Eksplorasi Kontralateral
Perdebatan tentang sisi asimtomatik kontralateral pada anak-anak belum
terpecahkan. Kontroversi berdasarkan studi tertentu adalah sebagai berikut: 1)
38% - 100% dari anak-anak dengan hernia unilateral memiliki PPV kontralateral
(Paten prosesus vaginalis), 2) 60% dari anak-anak dengan hernia unilateral
memiliki kontralateral PPV di usia 2 bulan, 40% oleh 2 tahun, dan setengah dari
anak-anak ini dapat mengembangkan hernia inguinalis], 3) ada risiko sekitar
10% untuk mengembangkan hernia jika hernia awal adalah di sebelah kiri, dan 4
) eksplorasi kontralateral mungkin mencegah operasi kedua yang berarti biaya
yang lebih tinggi, dan tekanan dari anak dan orang tuanya. Namun, Tackett et al
dalam studi prospektif dari 656 anak-anak melaporkan tingkat hernia
metachronous dari 8,8%, dan Wang et al melaporkan kejadian 5,2% di 2129
anak usia 1 tahun. Selanjutnya, Ron et al, melaporkan bahwa 14 eksplorasi
diperlukan untuk mencegah satu IH metachronous, dan dalam kasus kiri sisi IH,
10 eksplorasi yang diperlukan untuk mencegah satu. Sebuah tinjauan baru-baru
ini menunjukkan bahwa risiko keseluruhan untuk mengembangkan kemudian
seorang IH adalah 5,7%. Para penulis menyarankan eksplorasi pasien disajikan
dengan hernia sisi kiri dan berusia <6 bulan setelah diskusi orangtua. Selain itu,
eksplorasi kontralateral memiliki kelemahan potensial termasuk cedera pada isi
kabel spermatika, infeksi luka, peningkatan biaya, peningkatan rasa sakit dan
perpanjangan operasi. Untuk mengatasi perdebatan ini, beberapa strategi telah
diperkenalkan, USG makhluk yang lebih baru dan laparoskopi. Chen et al.
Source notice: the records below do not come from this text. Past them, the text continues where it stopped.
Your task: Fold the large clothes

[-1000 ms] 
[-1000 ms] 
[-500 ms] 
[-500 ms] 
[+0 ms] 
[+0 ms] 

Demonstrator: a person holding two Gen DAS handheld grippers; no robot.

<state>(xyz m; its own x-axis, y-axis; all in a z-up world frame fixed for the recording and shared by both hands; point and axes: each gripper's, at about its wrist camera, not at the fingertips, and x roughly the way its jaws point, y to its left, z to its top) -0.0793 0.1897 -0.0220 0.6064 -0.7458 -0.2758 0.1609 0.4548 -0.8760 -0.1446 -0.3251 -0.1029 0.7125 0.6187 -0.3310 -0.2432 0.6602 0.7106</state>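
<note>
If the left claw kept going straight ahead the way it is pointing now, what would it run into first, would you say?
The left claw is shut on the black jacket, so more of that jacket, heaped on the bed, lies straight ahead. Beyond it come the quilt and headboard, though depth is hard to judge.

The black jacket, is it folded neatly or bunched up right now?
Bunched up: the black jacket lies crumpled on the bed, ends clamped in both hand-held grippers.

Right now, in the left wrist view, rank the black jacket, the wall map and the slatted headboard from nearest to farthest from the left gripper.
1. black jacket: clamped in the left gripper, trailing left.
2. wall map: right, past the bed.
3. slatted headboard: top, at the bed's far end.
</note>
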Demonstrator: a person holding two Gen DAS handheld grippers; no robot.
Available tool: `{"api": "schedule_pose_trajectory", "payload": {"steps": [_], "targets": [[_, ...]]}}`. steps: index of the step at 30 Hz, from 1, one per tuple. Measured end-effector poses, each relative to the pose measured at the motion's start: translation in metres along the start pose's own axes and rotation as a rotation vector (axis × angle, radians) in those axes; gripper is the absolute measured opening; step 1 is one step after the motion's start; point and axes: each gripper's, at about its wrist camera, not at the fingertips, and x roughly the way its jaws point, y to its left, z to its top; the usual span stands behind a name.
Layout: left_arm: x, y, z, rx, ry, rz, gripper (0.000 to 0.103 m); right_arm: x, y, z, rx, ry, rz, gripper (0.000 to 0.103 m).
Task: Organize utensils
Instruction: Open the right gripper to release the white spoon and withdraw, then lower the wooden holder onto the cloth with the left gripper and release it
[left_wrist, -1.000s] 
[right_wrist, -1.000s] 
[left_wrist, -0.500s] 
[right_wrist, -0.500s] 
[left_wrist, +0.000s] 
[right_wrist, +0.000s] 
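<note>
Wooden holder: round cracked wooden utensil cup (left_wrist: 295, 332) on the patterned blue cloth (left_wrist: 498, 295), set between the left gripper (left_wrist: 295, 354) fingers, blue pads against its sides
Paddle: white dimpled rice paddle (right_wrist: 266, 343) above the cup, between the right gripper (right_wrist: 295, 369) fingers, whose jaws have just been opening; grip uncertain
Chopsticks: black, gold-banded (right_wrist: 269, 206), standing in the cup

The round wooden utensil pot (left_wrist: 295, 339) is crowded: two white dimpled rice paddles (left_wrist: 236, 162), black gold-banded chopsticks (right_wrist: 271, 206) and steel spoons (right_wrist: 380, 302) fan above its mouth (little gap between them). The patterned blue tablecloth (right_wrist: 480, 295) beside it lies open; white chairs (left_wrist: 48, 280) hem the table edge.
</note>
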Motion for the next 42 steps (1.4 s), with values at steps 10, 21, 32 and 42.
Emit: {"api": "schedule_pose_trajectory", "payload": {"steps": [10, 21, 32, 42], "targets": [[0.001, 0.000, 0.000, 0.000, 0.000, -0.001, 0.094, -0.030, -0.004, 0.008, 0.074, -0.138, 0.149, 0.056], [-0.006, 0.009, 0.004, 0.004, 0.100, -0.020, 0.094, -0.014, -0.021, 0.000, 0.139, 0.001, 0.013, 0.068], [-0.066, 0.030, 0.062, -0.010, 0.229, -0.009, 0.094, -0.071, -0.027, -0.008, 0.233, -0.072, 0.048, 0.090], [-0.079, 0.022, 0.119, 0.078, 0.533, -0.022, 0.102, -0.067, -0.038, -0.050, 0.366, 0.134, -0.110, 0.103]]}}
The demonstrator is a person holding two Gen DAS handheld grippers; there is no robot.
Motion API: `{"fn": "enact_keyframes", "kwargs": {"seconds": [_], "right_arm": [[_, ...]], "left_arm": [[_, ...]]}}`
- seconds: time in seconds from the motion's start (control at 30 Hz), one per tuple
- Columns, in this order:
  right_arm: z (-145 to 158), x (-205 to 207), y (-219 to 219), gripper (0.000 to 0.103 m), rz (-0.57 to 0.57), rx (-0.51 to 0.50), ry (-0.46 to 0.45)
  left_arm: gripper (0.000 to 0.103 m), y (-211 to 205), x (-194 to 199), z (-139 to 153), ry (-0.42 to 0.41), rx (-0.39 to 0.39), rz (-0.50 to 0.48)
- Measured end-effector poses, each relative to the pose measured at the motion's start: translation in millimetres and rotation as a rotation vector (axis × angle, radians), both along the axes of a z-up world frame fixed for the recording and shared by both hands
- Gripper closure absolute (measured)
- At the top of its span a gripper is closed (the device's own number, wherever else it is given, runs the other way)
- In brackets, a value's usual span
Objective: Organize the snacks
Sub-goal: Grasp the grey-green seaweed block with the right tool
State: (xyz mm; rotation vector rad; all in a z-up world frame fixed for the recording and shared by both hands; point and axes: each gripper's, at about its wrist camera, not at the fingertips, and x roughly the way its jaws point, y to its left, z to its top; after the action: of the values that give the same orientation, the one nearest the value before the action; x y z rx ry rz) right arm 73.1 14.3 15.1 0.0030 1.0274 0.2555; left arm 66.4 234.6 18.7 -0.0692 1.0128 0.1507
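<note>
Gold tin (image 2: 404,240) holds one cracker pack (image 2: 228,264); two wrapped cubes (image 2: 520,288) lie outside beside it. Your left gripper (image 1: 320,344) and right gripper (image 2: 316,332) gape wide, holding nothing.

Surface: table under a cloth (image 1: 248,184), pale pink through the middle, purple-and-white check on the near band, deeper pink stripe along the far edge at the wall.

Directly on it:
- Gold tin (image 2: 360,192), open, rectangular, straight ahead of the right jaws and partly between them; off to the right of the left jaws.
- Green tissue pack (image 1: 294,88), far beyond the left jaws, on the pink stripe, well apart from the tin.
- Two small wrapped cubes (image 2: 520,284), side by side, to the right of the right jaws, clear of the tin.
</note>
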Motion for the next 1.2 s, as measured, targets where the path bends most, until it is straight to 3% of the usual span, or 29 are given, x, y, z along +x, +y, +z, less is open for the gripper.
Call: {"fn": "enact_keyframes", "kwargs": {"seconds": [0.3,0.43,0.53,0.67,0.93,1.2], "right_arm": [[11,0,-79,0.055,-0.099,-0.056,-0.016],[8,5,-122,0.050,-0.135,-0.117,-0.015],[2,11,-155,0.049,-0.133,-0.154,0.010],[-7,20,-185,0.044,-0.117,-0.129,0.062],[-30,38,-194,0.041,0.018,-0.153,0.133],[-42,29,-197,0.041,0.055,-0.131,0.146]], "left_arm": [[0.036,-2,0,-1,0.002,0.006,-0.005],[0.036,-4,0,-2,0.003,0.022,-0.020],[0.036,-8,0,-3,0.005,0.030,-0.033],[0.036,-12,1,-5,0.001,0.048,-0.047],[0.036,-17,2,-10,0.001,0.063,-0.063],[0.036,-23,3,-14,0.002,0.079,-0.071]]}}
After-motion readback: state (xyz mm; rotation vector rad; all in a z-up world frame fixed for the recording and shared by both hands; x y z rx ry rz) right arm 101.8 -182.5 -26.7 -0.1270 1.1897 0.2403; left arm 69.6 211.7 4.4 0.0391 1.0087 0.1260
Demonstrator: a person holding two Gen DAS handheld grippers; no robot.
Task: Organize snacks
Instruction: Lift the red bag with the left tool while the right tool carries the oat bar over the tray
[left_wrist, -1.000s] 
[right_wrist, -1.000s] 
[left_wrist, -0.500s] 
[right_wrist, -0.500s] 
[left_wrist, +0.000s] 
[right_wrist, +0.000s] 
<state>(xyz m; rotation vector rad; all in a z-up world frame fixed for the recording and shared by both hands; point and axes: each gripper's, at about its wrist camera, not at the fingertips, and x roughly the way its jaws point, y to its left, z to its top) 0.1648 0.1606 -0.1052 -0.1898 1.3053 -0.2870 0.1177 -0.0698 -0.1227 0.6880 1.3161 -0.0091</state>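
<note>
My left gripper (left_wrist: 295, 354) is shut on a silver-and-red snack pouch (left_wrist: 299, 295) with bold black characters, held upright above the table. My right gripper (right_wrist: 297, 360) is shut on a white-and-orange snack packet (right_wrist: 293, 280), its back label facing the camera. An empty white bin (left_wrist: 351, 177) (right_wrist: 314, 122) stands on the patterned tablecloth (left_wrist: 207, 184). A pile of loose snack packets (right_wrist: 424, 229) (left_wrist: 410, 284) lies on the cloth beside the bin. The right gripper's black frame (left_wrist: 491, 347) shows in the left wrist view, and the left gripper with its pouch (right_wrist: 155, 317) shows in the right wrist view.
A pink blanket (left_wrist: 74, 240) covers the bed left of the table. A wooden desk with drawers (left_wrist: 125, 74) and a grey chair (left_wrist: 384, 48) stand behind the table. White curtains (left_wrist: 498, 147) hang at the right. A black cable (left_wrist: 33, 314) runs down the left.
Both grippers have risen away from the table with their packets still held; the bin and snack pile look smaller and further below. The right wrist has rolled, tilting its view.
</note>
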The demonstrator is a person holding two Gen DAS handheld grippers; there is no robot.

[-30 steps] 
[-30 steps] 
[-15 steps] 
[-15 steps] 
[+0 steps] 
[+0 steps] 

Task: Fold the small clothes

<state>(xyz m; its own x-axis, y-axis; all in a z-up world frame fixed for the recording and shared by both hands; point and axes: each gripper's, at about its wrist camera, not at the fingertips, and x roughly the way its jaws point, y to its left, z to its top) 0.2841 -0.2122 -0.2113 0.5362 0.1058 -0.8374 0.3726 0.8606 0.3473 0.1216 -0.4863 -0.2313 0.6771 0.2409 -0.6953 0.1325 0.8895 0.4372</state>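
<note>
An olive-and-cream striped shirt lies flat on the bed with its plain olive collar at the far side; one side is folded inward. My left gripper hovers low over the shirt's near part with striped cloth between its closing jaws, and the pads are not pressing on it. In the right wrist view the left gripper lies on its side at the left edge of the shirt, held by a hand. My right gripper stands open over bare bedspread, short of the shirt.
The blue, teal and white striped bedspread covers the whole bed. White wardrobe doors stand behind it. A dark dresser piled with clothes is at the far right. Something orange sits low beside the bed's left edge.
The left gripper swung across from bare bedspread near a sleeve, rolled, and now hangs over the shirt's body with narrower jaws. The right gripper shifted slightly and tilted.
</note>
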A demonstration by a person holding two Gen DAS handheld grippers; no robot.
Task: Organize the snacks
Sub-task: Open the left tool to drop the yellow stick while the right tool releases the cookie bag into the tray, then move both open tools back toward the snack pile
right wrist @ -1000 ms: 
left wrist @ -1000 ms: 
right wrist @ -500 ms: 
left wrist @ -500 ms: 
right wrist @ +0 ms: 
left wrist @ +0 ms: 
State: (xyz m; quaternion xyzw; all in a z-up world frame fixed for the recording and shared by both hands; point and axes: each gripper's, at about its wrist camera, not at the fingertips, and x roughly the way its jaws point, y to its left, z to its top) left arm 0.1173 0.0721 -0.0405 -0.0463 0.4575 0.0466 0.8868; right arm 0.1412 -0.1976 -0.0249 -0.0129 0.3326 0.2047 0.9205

digunakan sebagai kriteria diameter 4 mm dari cincin internal untuk menentukan
hernia atau prosesus vaginalis, dengan akurasi diagnostik 97,9%. Miltenburg et
al dengan menggunakan laparoskopi untuk mendeteksi PPV kontralateral,
melaporkan hasil yang sama dengan mereka yang menggunakan proses yang
terbuka, dengan sensitivitas 99,4% dan spesifisitas 99,5%. Para penulis
menyimpulkan bahwa mereka tidak secara rutin melakukan eksplorasi

kontralateral, sebagai persentase dari PPV klinis tidak signifikan pada sebagian
besar pasien. Meringkas hasil dari studi yang disebutkan di atas, ada tidak
didefinisikan dengan baik data berbasis bukti untuk mendukung eksplorasi rutin
untuk IH kontralateral mungkin pada anak-anak. studi jangka panjang lebih
lanjut diperlukan untuk memperjelas topik yang signifikan ini.

Kesimpulan
IH adalah masalah umum pada populasi pediatrik, terutama pada neonatus
jangka penuh prematur dan. Meskipun kemajuan dalam manajemen perioperatif
anestesi, topik-topik seperti waktu yang optimal perbaikan, dan eksplorasi
kontralateral belum diklarifikasi belum. Pengenalan operasi laparoskopi dalam
pengelolaan IH adalah metode yang menjanjikan dan tampaknya memainkan
peran penting sebagai alat operasi dan diagnostik alternatif. Namun, kurangnya
data yang didukung oleh penelitian berbasis bukti, jelas menunjukkan kebutuhan
studi prospektif besar untuk menjelaskan topik penting.